Required action – Only the pictures are to be left out; please reproduce everything else in the data exactly.

Given information –

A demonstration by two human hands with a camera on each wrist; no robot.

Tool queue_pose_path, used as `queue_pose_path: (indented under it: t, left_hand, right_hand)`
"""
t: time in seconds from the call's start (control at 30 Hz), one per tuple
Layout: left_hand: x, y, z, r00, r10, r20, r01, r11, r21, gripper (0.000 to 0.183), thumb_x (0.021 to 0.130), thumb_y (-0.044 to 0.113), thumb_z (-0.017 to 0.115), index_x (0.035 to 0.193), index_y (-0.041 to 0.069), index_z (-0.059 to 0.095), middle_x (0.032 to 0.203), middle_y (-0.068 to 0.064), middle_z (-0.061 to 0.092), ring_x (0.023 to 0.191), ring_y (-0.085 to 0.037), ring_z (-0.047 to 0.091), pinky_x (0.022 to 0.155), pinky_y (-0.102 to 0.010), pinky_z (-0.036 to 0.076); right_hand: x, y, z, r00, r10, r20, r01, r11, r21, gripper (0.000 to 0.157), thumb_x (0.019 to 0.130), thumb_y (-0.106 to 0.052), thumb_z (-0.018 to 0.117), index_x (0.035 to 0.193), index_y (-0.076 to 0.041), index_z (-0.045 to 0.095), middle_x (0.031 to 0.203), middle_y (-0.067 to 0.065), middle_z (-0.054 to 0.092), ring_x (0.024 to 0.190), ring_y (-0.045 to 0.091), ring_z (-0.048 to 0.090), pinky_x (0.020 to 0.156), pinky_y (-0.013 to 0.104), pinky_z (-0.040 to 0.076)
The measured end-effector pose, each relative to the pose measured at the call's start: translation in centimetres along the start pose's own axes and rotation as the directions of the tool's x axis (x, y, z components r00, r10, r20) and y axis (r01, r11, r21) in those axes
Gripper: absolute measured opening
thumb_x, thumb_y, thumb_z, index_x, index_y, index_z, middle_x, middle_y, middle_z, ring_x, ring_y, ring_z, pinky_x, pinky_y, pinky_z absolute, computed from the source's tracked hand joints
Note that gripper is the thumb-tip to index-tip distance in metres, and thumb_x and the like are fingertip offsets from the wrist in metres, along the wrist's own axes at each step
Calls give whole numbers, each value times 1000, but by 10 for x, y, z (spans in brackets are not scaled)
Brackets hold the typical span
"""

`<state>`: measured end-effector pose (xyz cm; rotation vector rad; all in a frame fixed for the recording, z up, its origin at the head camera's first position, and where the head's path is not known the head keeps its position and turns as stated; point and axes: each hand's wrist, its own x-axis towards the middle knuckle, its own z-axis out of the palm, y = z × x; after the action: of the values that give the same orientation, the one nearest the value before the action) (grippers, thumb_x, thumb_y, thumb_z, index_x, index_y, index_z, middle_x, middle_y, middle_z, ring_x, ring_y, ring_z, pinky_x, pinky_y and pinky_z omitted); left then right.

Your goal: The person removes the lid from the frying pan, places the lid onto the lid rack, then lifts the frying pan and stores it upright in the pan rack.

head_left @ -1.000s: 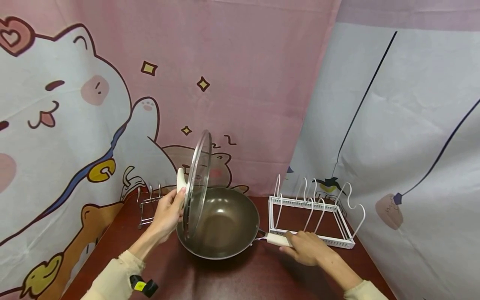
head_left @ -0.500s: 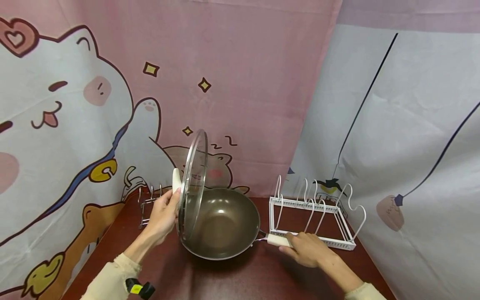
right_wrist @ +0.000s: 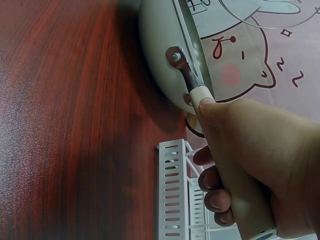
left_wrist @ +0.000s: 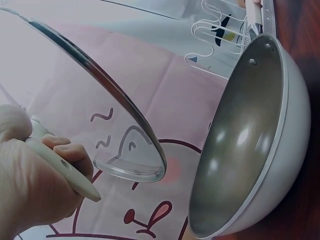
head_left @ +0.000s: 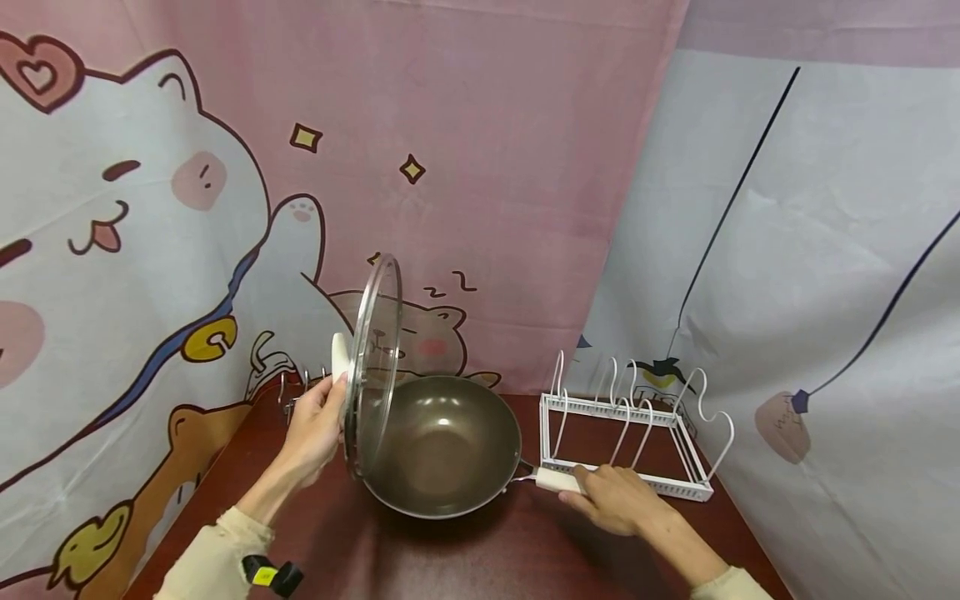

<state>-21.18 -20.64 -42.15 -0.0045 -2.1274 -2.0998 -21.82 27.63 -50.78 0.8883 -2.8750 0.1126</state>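
My left hand (head_left: 315, 429) grips the cream handle (left_wrist: 65, 170) of a glass lid (head_left: 375, 367) with a metal rim. The lid stands nearly on edge above the left side of a wok (head_left: 442, 450), clear of the wok in the left wrist view. The wok is dark brown inside and pale outside, and sits on the table with its inside bare. Around the wok's cream handle (right_wrist: 230, 175) the fingers of my right hand (head_left: 615, 500) are curled, with the thumb along its top in the right wrist view.
A white pan rack (head_left: 626, 479) with upright wire dividers stands right of the wok, behind my right hand. At the back left, a small metal wire rack (head_left: 288, 400) is partly hidden by my left hand. A printed curtain (head_left: 510, 208) hangs behind the dark red table (head_left: 450, 558).
My left hand has carried the lid to the left, from over the wok's left part toward its left rim. The right hand and the wok have stayed in place.
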Motion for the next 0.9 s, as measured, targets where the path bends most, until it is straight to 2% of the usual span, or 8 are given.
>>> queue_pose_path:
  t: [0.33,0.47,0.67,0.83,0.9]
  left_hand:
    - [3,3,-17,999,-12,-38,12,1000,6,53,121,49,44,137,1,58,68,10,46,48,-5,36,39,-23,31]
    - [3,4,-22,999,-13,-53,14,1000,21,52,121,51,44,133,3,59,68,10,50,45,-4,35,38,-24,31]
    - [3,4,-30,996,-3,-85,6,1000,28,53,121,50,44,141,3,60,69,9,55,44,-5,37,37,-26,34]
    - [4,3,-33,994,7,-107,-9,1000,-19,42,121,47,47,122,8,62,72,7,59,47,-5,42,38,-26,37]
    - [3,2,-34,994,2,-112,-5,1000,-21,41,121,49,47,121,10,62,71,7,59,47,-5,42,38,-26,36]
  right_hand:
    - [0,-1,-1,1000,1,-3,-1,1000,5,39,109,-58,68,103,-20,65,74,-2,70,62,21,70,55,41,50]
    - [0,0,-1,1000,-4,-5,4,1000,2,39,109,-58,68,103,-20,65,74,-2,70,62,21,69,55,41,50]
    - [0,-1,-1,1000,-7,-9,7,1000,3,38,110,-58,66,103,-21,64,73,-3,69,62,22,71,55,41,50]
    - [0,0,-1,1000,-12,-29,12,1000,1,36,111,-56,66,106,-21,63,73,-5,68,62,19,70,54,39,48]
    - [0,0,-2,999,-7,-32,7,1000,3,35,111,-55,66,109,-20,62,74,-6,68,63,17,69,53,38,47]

Exercise response –
A demonstration by two human hands with a camera on each wrist; no robot.

Tool queue_pose_path, used as `queue_pose_path: (indented under it: t, left_hand, right_hand)`
"""
t: time in seconds from the call's start (control at 30 Hz), one per tuple
Layout: left_hand: x, y, z, r00, r10, r20, r01, r11, r21, gripper (0.000 to 0.183), thumb_x (0.021 to 0.130), thumb_y (-0.044 to 0.113), thumb_z (-0.017 to 0.115), index_x (0.035 to 0.193), index_y (-0.041 to 0.069), index_z (-0.059 to 0.095), middle_x (0.032 to 0.203), middle_y (-0.068 to 0.064), middle_z (-0.061 to 0.092), ring_x (0.023 to 0.191), ring_y (-0.085 to 0.037), ring_z (-0.047 to 0.091), pinky_x (0.022 to 0.155), pinky_y (-0.102 to 0.010), pinky_z (-0.036 to 0.076); right_hand: x, y, z, r00, r10, r20, r01, r11, r21, gripper (0.000 to 0.157), thumb_x (0.019 to 0.130), thumb_y (-0.106 to 0.052), thumb_z (-0.018 to 0.117), index_x (0.035 to 0.193), index_y (-0.076 to 0.041), index_z (-0.045 to 0.095), middle_x (0.031 to 0.203), middle_y (-0.067 to 0.065), middle_z (-0.054 to 0.092), ring_x (0.024 to 0.190), ring_y (-0.045 to 0.091), ring_z (-0.048 to 0.090), pinky_x (0.020 to 0.156), pinky_y (-0.013 to 0.104), pinky_z (-0.040 to 0.076)
The measured end-effector pose, each relative to the pose measured at the call's start: translation in centimetres along the start pose's own axes and rotation as the directions of the tool's x axis (x, y, z components r00, r10, r20) and y axis (r01, r11, r21) in those axes
Gripper: absolute measured opening
thumb_x, thumb_y, thumb_z, index_x, index_y, index_z, middle_x, middle_y, middle_z, ring_x, ring_y, ring_z, pinky_x, pinky_y, pinky_z absolute, computed from the source's tracked hand joints
Note that gripper is the thumb-tip to index-tip distance in metres, and thumb_x and the like are fingertip offsets from the wrist in metres, along the wrist's own axes at each step
Calls give whole numbers, each value times 1000, but by 10 for x, y, z (spans in brackets are not scaled)
Brackets hold the typical span
"""

`<state>`: measured end-effector pose (xyz cm; rotation vector rad; all in a frame fixed for the recording, z up, its origin at the head camera's first position, and where the head's path is not known the head keeps its position and turns as stated; point and axes: each hand's wrist, its own x-axis towards the middle knuckle, its own z-axis out of the palm, y = z × x; after the action: of the values that give the same orientation, the one nearest the value before the action) (grippers, thumb_x, thumb_y, thumb_z, index_x, index_y, index_z, middle_x, middle_y, middle_z, ring_x, ring_y, ring_z, pinky_x, pinky_y and pinky_z omitted); left then right.

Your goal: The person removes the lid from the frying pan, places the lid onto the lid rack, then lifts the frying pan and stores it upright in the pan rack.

head_left @ -1.000s: 
head_left @ -0.500s: 
right_wrist @ +0.000s: 
left_wrist @ +0.000s: 
head_left @ +0.000s: 

<state>-21.18 -20.64 -42.15 -0.0045 -2.1274 -2.0998 -21.82 27.63 -50.78 0.8883 -2.8750 0.1126</state>
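My left hand (head_left: 315, 429) grips the cream handle (left_wrist: 65, 170) of a glass lid (head_left: 375, 367) with a metal rim. The lid stands nearly on edge above the left side of a wok (head_left: 442, 450), clear of the wok in the left wrist view. The wok is dark brown inside and pale outside, and sits on the table with its inside bare. Around the wok's cream handle (right_wrist: 230, 175) the fingers of my right hand (head_left: 615, 500) are curled, with the thumb along its top in the right wrist view.
A white pan rack (head_left: 626, 479) with upright wire dividers stands right of the wok, behind my right hand. At the back left, a small metal wire rack (head_left: 288, 400) is partly hidden by my left hand. A printed curtain (head_left: 510, 208) hangs behind the dark red table (head_left: 450, 558).
My left hand has carried the lid to the left, from over the wok's left part toward its left rim. The right hand and the wok have stayed in place.
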Motion for the next 0.9 s, as measured, targets where the path bends most, until it is straight to 2% of the usual span, or 8 are given.
>>> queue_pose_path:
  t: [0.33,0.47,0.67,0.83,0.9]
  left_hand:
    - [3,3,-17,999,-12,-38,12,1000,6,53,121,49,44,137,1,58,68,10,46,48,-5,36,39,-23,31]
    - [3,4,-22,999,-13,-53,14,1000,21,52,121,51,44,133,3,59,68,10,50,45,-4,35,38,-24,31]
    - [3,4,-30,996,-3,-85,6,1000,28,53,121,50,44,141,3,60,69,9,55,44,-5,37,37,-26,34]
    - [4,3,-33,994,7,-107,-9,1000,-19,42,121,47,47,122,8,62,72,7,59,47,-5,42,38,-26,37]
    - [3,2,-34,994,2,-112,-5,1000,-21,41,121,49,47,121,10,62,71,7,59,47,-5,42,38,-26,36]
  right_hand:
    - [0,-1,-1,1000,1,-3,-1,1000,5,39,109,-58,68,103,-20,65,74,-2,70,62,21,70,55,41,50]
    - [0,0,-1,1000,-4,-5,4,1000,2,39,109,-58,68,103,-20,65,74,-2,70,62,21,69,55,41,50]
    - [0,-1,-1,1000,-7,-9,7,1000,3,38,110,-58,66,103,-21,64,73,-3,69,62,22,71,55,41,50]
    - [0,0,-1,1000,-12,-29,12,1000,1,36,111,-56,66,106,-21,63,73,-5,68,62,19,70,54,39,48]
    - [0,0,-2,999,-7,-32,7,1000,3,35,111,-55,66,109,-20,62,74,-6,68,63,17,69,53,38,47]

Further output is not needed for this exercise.